Work to be completed: The result should be an exact copy of only the lines from the one with "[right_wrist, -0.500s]" through the last line of the data below, with pictures omitted.

Data under study:
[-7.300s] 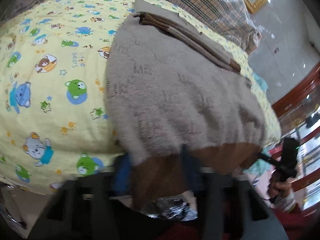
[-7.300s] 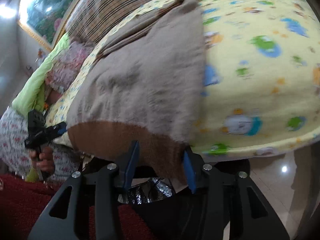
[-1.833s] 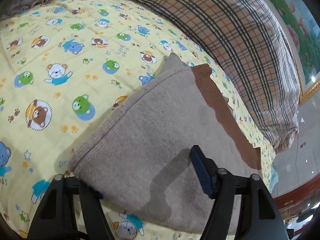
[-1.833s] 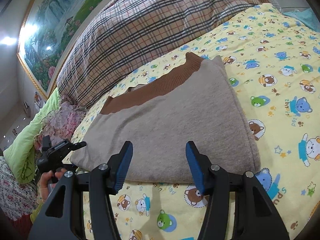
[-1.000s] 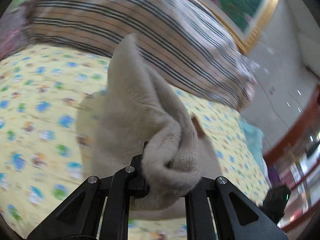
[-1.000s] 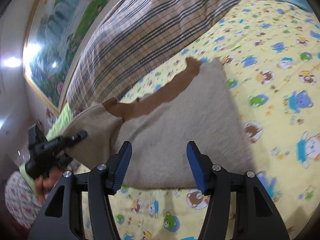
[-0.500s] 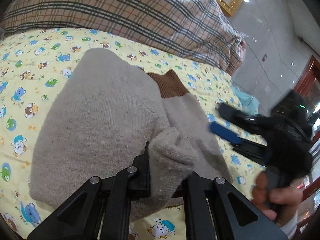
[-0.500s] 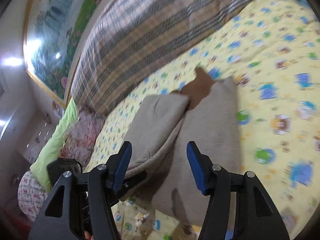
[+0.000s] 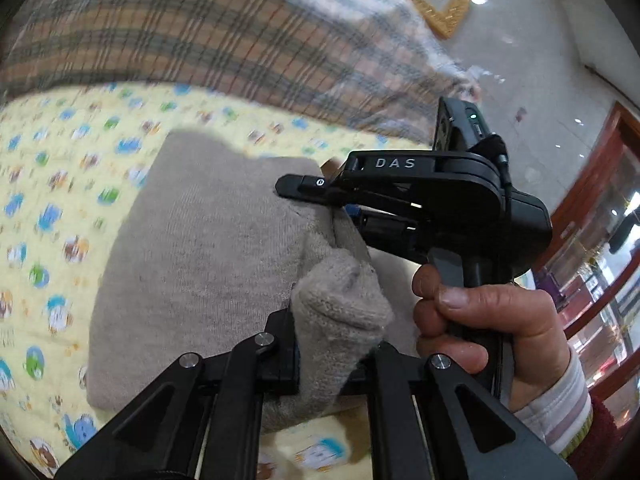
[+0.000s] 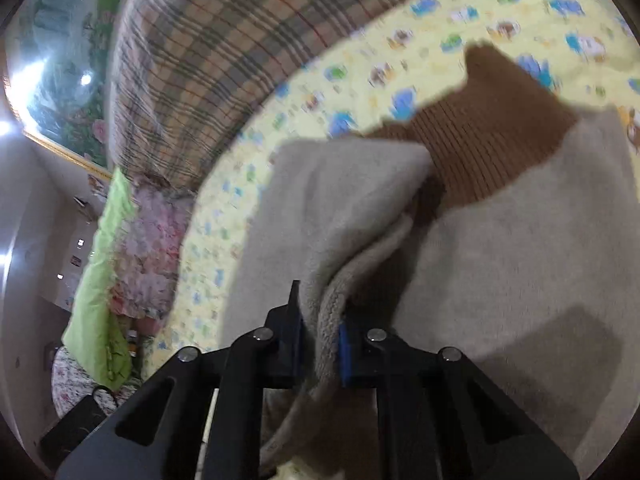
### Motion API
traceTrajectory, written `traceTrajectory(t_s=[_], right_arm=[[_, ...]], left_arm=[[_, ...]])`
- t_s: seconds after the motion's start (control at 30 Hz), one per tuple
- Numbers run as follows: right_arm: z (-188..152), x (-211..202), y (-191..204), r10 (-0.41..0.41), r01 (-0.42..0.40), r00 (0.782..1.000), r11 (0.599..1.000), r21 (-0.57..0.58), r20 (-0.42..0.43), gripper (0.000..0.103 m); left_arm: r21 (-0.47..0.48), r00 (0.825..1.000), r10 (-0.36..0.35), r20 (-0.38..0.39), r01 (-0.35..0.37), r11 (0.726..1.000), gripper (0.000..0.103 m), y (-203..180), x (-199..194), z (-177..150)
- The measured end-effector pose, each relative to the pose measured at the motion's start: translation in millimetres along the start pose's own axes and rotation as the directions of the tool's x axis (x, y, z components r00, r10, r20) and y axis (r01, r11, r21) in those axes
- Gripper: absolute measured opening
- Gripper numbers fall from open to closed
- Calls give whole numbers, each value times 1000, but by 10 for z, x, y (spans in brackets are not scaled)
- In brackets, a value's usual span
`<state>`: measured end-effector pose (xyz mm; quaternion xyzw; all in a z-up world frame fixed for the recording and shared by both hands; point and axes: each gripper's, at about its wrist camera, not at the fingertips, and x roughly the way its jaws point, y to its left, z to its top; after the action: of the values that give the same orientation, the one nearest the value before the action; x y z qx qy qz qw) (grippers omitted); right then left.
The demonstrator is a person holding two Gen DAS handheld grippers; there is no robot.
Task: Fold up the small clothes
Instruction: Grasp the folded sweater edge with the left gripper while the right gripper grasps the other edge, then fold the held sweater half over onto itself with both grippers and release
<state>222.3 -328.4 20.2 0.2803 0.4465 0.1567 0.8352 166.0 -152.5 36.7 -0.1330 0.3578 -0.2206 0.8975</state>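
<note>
The yellow cartoon-print bed sheet [image 9: 60,208] carries the beige knitted sweater with brown ribbed trim [image 9: 208,248], below the plaid quilt [image 9: 180,40]. Half a second earlier the right gripper [image 10: 320,340] stood apart; its jaws have just been closing and now clamp the folded sweater edge. The left gripper [image 9: 336,360] stays clamped on a sweater bunch. The person's hand [image 9: 492,320] is just beside it.

Left wrist view close over the beige sweater [image 9: 200,248], facing the far plaid pillow [image 9: 200,40], right wrist view equally close, angled down, both sharing sweater, pillow and yellow bedsheet [image 10: 360,68]
</note>
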Motion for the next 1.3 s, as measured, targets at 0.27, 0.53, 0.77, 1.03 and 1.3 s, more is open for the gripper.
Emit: traceTrajectory(t_s=[0.27, 0.53, 0.77, 1.03, 1.3], right_arm=[[184, -743, -136, -122, 130, 988, 987, -89, 90, 14], [14, -673, -731, -176, 178, 983, 984, -31, 53, 14], [-42, -655, -711, -202, 203, 978, 979, -13, 56, 26], [-382, -1161, -447, -272, 278, 946, 960, -13, 179, 33], [-888, -1430, 26, -277, 309, 936, 942, -131, 219, 50]], left_arm=[[113, 997, -44, -55, 50, 992, 8, -701, 468, -73], [136, 993, -16, -113, 32, 990, 9, -742, 803, -325], [147, 987, -56, -148, 78, 986, 27, -719, 668, -394], [220, 992, 0, -128, 28, 975, 51, -428, 13, -650], [189, 976, 201, -89, -182, 965, 59, 294, -270, -767]])
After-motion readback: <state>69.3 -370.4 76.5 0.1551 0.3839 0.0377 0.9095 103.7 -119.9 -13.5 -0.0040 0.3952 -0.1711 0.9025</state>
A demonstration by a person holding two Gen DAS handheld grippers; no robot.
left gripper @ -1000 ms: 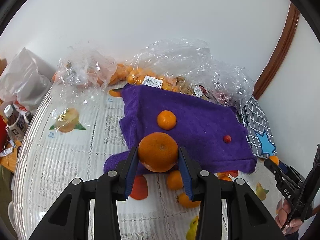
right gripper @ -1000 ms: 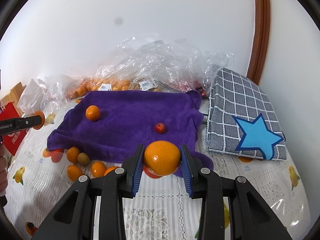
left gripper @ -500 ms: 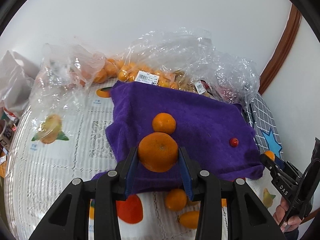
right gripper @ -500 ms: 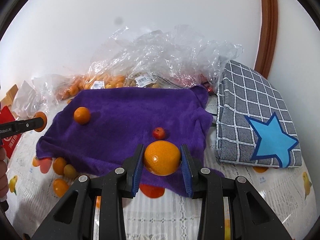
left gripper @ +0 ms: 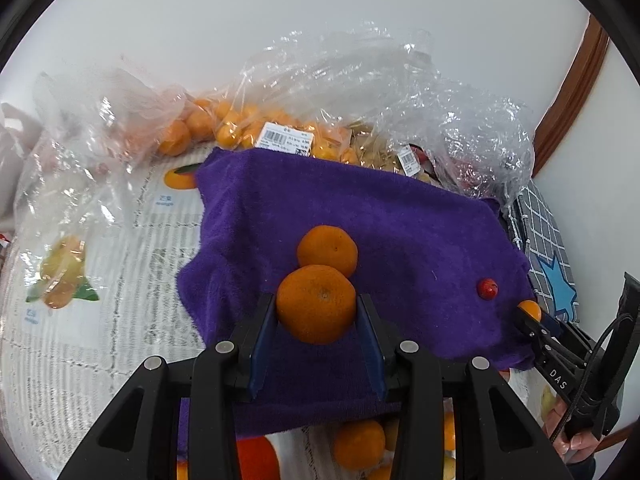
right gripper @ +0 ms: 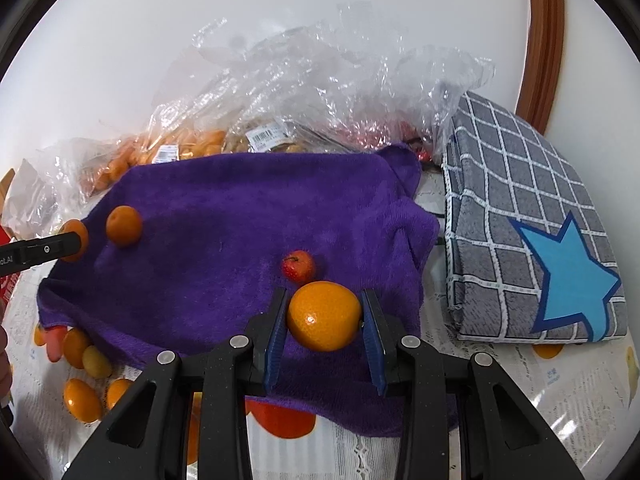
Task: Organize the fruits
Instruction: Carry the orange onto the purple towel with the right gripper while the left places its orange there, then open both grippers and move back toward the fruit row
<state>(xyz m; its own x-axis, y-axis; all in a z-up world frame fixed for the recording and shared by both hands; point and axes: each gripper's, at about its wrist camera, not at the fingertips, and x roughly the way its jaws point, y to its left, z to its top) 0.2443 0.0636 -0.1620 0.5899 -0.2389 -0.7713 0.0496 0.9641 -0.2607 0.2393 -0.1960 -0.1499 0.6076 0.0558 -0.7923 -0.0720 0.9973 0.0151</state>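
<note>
The left gripper (left gripper: 316, 320) had its blue-padded jaws closed on a dimpled mandarin (left gripper: 316, 303), held over the near part of the purple towel (left gripper: 400, 232). The right gripper (right gripper: 323, 322) was likewise clamped on a smooth orange (right gripper: 323, 316), poised over the towel's near right edge. Just beyond the left gripper's fruit, a second mandarin (left gripper: 327, 250) lay on the towel, close behind the held one; whether they touched could not be told. Just beyond the right gripper's orange sat a small red fruit (right gripper: 298, 266) on the towel. Near the towel's front left edge, several loose small oranges (right gripper: 82, 400) and a yellowish fruit (right gripper: 96, 362) lay on the white fruit-print tablecloth (left gripper: 80, 340). To the right of the towel lay a folded grey checked cloth (right gripper: 520, 208) with a blue star. Farthest back, against the white wall, crumpled clear plastic bags (right gripper: 320, 80) held more oranges, with barcode labels showing.
</note>
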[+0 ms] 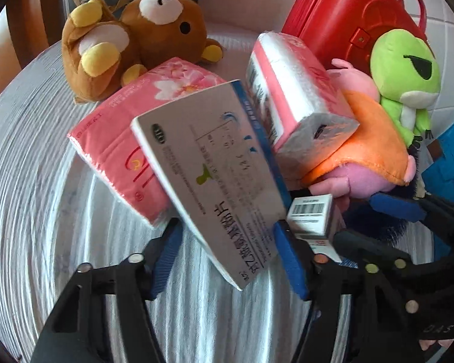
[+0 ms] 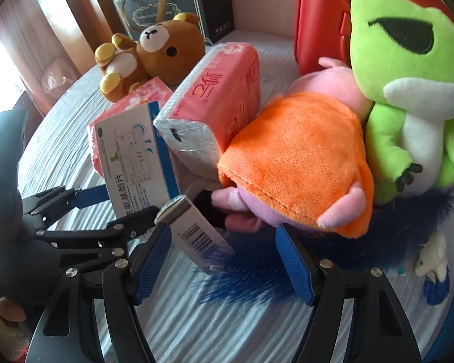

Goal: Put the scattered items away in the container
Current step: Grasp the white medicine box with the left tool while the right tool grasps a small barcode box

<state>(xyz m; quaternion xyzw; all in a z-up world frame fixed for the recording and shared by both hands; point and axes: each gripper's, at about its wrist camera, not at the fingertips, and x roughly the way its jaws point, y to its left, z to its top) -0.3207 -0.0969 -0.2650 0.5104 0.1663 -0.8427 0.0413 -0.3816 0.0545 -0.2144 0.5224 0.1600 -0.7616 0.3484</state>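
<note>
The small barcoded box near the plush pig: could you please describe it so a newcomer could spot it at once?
Start at the red case at the back, then come down past the green frog plush to the pink pig in orange. Just left of the pig's feet lies the small box, tilted, over dark blue fur. Unlike the larger white and blue box beside it, it shows a barcode.
</note>
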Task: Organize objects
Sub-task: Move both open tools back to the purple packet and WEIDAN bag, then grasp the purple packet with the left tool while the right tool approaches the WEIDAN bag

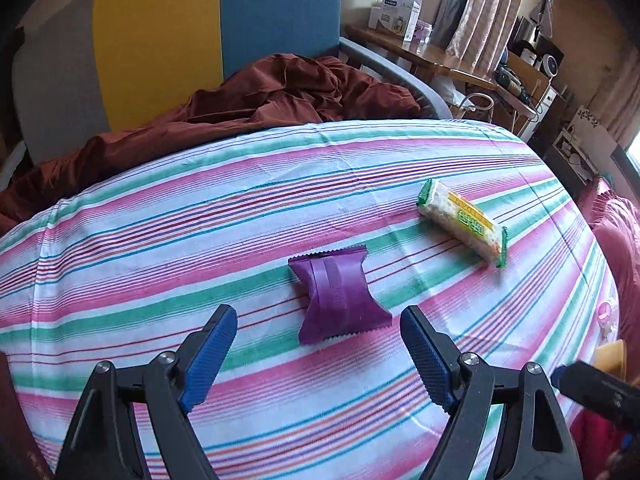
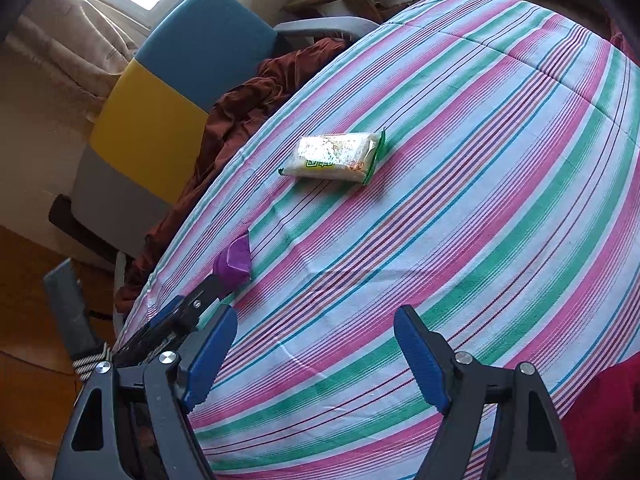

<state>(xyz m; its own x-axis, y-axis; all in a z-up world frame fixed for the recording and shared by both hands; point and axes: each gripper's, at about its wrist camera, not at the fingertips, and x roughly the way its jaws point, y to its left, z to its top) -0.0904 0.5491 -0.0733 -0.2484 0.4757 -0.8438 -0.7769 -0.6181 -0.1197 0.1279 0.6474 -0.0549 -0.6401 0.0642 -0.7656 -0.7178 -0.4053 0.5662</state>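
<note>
A purple snack packet (image 1: 338, 292) lies on the striped bed sheet (image 1: 160, 240), just ahead of my open, empty left gripper (image 1: 318, 316). A white and green wrapped snack bar (image 1: 464, 222) lies further right on the sheet. In the right wrist view the snack bar (image 2: 336, 156) lies well ahead of my open, empty right gripper (image 2: 316, 318), and the purple packet (image 2: 234, 260) shows at the left, partly hidden by the left gripper's finger. The right gripper's tip shows at the lower right of the left wrist view.
A crumpled brown blanket (image 1: 248, 100) lies behind the striped sheet (image 2: 480, 160), against a yellow and blue chair back (image 1: 200, 32). A wooden desk (image 1: 420, 52) with boxes and electronics stands at the back right. Red fabric (image 1: 616, 240) lies at the right edge.
</note>
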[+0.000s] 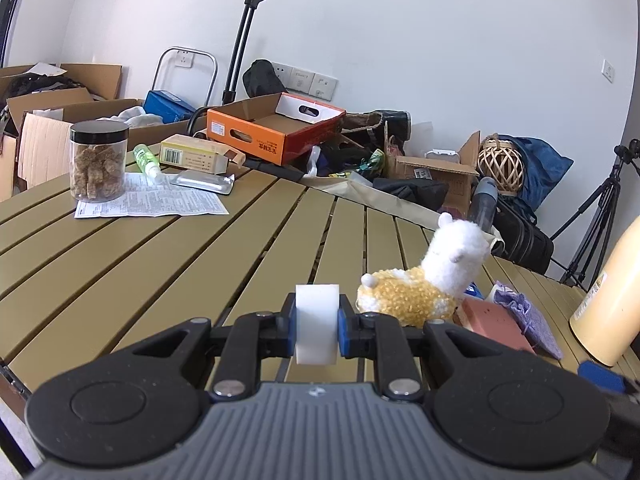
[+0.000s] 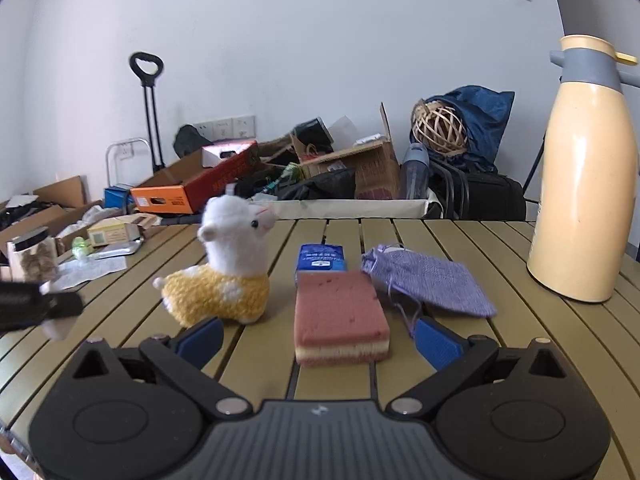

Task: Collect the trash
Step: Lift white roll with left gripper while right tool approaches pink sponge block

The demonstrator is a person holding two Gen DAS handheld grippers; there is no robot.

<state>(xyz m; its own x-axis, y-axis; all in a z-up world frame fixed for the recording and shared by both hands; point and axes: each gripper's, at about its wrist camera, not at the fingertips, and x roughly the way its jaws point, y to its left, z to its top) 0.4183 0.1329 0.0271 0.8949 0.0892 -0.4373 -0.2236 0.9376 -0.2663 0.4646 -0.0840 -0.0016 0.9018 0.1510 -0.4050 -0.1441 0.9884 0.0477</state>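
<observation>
My left gripper (image 1: 317, 326) is shut on a white roll (image 1: 317, 322), held just above the slatted table (image 1: 160, 272). It shows blurred at the left edge of the right wrist view (image 2: 44, 304). My right gripper (image 2: 320, 338) is open, its blue pads on either side of the near end of a pink sponge (image 2: 340, 314). A blue packet (image 2: 321, 258) lies behind the sponge. A printed leaflet (image 1: 152, 200), a foil blister pack (image 1: 204, 182), a small carton (image 1: 196, 156) and a green bottle (image 1: 146, 160) lie at the far left.
A plush alpaca (image 2: 228, 268) stands left of the sponge, a purple pouch (image 2: 428, 280) right of it, and a tall cream jug (image 2: 584, 184) at the far right. A jar (image 1: 98, 160) stands on the leaflet. Boxes and bags clutter the floor beyond the table.
</observation>
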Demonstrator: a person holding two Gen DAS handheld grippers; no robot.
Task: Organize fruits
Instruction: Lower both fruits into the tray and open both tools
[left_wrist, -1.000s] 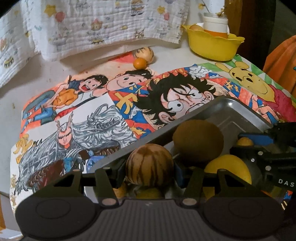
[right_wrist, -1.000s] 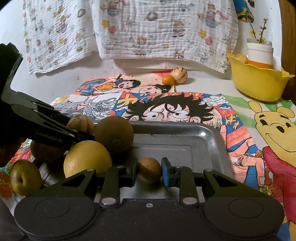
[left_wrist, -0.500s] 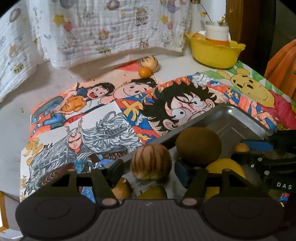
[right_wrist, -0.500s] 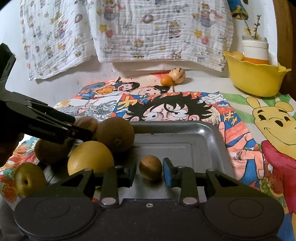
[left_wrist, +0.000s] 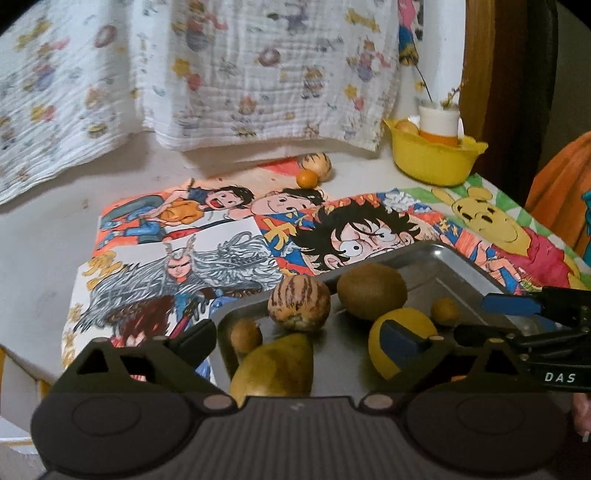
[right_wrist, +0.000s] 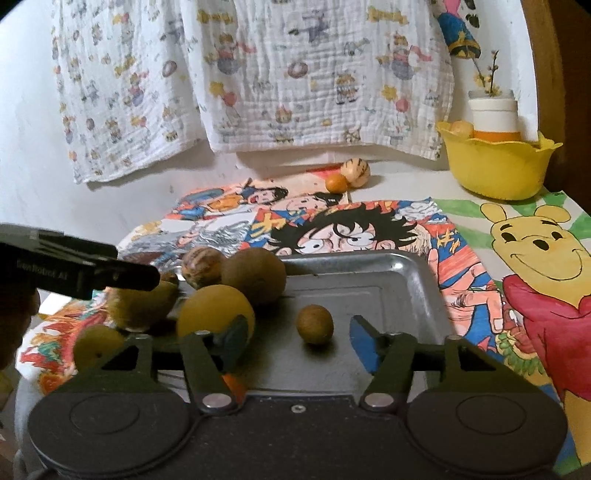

Task result:
[right_wrist, -0.500s] 
[left_wrist, +0.000s] 
[right_wrist, +0.000s] 

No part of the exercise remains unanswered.